It is surprising and fascinating how many ingenious projects and technologically advanced structures built by ancient civilizations can be found around the world. The builders and artisans from the past made such brilliant buildings that sometimes even modern scientists and archaeologists can’t give all of the answers about the techniques used during their construction.
The monumental norias (“wheel of pots”), located along the Orontes River in the city of Hama in Syria, are a great example of a magnificent technique of the past. These giant waterwheels are part of the disused system that for many centuries supplied the city with water.
The water from the river was lifted to several small aqueducts which transferred it for the everyday needs of the people. Seventeen of these ingeniously engineered wheels can still be seen, but because of modernization they fell out of use long ago. The norias became a symbol of the city of Hama and have for centuries been a significant part of its landscape.
There are some traces which suggest that the norias were constructed around the city of Hama during the early period of the Byzantine Empire: a Byzantine mosaic was discovered in the site of Apamea (near Hama) that dates from 469, on which is depicted a water wheel. But many locals claim that much older norias once existed in Hama.
However the norias that can be seen today originate from the 12th century (Ayyubid era). It is also believed that the norias, the aqueducts, and the irrigation system were modernized and enlarged in the 14th century, during the rule of the Mamluks.
As the power and influence of the Mamluk dynasty increased in the region, the importance of the city of Hama also grew, and soon it became a real oasis placed at the edge of the Syrian desert. During this period many new norias were built and the old ones were repaired and enlarged. It is believed that during the medieval period there were at least thirty full functioning norias.
The technique used for running the norias is ingenious and in the same time quite simple, using only the basic laws of physics: river water is diverted through a channel into a sluice and consequently the flow of the water turns the wheel. As the wheel moved, the wooden buckets on the outside rim were filled with water and they emptied at the top, where the water was channeled along the aqueducts.
Using only gravity it flowed to the nearby houses and farms, as well as to distant parts of the city. Many cisterns existed which were used for collecting of the water. The water was shared fairly and there were enough norias to distribute an equal and abundant amount of water for all of the citizens in any time of the day.
The norias weren’t used for other purposes, only for lifting the water up. For example there weren’t any other complex mechanical parts which would be used to run a mill.
The size of the norias of Hama vary approximately from 32 to 72 ft in diameter. The largest of them, called al-Mohamadiyya, supplied the Great Mosque with water. Parts of its aqueduct are still standing but in a slightly ruined state – what remains of the aqueduct ends nearly 330 ft away from the noria, but in the past it was much longer and had 32 arches. It started to operate in 1361 and is as the largest known noria in the world.

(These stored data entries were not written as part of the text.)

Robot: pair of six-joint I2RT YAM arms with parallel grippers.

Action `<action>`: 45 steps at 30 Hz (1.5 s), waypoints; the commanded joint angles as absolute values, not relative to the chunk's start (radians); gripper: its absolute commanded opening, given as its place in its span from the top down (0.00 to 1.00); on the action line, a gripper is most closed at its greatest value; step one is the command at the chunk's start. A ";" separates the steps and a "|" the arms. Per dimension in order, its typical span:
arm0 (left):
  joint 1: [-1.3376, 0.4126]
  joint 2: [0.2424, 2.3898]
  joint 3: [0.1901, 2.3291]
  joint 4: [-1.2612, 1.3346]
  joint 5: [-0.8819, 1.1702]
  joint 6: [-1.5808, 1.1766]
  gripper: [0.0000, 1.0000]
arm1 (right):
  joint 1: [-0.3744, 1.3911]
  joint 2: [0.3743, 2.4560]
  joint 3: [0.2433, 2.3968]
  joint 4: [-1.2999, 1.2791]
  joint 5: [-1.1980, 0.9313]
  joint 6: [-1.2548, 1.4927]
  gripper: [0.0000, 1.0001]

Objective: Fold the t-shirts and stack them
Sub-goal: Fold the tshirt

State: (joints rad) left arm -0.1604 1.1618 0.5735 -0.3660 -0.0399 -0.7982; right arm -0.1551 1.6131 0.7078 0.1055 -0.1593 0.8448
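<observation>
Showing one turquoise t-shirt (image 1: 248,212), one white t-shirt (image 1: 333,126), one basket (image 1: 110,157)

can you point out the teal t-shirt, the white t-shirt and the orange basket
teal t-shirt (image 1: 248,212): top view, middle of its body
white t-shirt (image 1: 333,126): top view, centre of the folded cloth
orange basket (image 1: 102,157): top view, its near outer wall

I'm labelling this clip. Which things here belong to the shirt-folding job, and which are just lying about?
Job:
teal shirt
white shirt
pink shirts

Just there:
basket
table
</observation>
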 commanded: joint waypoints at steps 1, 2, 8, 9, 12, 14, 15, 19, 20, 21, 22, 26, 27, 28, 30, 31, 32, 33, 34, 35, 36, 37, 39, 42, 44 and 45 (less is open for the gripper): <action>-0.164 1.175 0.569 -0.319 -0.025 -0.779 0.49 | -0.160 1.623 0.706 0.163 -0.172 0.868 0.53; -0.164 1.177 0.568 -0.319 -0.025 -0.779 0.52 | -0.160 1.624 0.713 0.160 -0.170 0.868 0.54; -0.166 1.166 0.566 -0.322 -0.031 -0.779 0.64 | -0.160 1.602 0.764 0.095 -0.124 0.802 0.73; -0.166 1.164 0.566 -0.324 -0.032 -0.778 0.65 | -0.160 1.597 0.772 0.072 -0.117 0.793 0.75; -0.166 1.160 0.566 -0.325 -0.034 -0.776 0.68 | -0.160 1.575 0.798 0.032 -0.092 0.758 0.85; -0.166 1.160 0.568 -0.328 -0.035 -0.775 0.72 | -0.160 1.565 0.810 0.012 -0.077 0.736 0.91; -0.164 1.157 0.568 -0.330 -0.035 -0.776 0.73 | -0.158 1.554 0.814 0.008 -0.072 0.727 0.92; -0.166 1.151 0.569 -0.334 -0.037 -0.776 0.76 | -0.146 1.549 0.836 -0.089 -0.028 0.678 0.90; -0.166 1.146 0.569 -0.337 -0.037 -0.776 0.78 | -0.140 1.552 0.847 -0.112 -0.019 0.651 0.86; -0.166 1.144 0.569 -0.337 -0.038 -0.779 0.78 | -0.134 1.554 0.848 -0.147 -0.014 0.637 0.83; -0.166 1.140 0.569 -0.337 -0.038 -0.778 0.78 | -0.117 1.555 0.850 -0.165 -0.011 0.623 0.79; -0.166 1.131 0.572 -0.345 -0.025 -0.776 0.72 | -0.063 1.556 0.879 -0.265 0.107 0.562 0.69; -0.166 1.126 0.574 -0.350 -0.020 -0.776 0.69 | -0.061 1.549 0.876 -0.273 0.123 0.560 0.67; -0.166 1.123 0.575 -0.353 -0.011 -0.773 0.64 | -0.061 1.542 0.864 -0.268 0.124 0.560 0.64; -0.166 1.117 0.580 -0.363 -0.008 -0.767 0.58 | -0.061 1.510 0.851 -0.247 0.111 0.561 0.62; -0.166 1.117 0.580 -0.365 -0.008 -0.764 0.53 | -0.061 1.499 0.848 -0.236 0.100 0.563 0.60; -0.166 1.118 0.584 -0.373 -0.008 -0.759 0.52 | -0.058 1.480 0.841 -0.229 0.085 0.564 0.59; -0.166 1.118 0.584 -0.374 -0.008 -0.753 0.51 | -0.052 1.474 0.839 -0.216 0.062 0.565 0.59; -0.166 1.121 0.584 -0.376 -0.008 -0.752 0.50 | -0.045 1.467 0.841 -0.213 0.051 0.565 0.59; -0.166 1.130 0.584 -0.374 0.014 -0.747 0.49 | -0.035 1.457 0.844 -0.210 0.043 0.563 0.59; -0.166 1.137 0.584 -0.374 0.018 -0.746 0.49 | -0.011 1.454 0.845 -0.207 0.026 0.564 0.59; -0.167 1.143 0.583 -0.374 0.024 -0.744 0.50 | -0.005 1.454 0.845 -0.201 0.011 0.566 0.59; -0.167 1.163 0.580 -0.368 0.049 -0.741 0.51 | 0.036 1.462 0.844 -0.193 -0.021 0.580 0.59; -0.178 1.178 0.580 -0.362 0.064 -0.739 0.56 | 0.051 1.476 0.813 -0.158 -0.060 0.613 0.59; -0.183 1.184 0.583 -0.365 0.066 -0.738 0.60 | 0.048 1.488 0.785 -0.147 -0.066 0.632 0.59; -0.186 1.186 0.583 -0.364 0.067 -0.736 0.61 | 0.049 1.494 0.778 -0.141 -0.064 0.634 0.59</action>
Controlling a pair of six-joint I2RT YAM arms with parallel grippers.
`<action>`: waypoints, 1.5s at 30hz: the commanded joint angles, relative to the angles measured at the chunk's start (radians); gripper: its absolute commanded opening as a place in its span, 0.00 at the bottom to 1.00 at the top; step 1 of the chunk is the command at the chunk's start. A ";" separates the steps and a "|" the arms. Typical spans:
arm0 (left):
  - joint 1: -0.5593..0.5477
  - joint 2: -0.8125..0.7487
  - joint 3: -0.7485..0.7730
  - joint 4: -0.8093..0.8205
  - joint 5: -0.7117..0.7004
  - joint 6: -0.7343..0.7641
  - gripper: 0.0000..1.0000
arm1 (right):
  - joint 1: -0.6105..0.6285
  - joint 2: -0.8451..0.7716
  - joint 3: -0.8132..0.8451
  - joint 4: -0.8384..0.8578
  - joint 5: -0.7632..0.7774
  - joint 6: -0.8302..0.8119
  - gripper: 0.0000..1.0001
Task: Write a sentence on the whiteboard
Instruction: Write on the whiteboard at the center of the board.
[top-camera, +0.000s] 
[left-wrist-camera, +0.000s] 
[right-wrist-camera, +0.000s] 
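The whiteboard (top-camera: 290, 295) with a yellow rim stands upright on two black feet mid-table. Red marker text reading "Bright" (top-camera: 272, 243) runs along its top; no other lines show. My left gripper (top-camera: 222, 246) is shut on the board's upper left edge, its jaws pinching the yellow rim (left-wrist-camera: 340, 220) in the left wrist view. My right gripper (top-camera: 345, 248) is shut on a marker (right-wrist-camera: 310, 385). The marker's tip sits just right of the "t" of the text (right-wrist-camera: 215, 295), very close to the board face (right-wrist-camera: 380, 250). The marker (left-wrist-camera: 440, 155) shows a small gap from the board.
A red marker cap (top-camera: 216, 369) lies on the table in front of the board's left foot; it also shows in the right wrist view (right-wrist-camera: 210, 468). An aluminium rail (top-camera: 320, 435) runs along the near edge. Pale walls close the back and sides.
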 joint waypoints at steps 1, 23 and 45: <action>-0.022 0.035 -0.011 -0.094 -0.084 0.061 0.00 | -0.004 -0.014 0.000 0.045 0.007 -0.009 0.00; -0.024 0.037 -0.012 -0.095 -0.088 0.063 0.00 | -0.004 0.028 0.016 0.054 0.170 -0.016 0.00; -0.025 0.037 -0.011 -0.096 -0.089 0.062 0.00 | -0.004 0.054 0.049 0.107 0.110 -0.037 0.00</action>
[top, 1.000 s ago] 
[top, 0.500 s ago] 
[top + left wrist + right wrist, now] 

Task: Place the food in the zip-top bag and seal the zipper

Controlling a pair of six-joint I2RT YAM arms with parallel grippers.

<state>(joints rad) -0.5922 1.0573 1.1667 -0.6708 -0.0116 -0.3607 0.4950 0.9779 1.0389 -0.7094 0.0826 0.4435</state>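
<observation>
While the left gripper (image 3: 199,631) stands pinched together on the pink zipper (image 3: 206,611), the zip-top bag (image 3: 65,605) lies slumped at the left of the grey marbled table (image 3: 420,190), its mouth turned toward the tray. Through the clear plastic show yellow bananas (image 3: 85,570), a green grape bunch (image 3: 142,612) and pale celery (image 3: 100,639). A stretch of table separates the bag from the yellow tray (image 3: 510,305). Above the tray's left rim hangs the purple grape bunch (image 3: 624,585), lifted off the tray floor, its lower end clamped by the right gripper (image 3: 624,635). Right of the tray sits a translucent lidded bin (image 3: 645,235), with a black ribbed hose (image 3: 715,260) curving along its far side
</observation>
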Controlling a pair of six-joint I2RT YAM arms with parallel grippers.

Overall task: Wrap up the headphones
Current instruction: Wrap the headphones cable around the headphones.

The history of the norias is covered in shadows and there are still debates among scholars about their origins. According the writings of Marcus Vitruvius Pollio, a Roman military engineer, the first norias were invented by the Romans in the 1st century B.C. Some modern historians believe that they were invented in India in the fifth or fourth century B.C. and later spread in China and the west, but others think that their place of birth is the Near East during the Hellenistic period (1st century B.C).
Whatever its root, Islamic engineers adopted this mechanism and certainly they improved it. Norias became popular in the Middle East and many historians believe that this technique of water management was crucial for the agricultural revolution in the Muslim world, which started in the 8th century. Parts of norias can be still found in Spain too, which are a heritage from the Islamic dominion of the Iberian Peninsula.
The norias of Hama had great, almost industrial, capacity. For example the largest of them had 120 collectors and could deliver 26.5 gallons of water per minute. This ingenuity from the past is maintained and protected by the Syrian government for future generations as part of the county’s cultural heritage. The norias of Hama are the largest surviving examples of this ancient technology.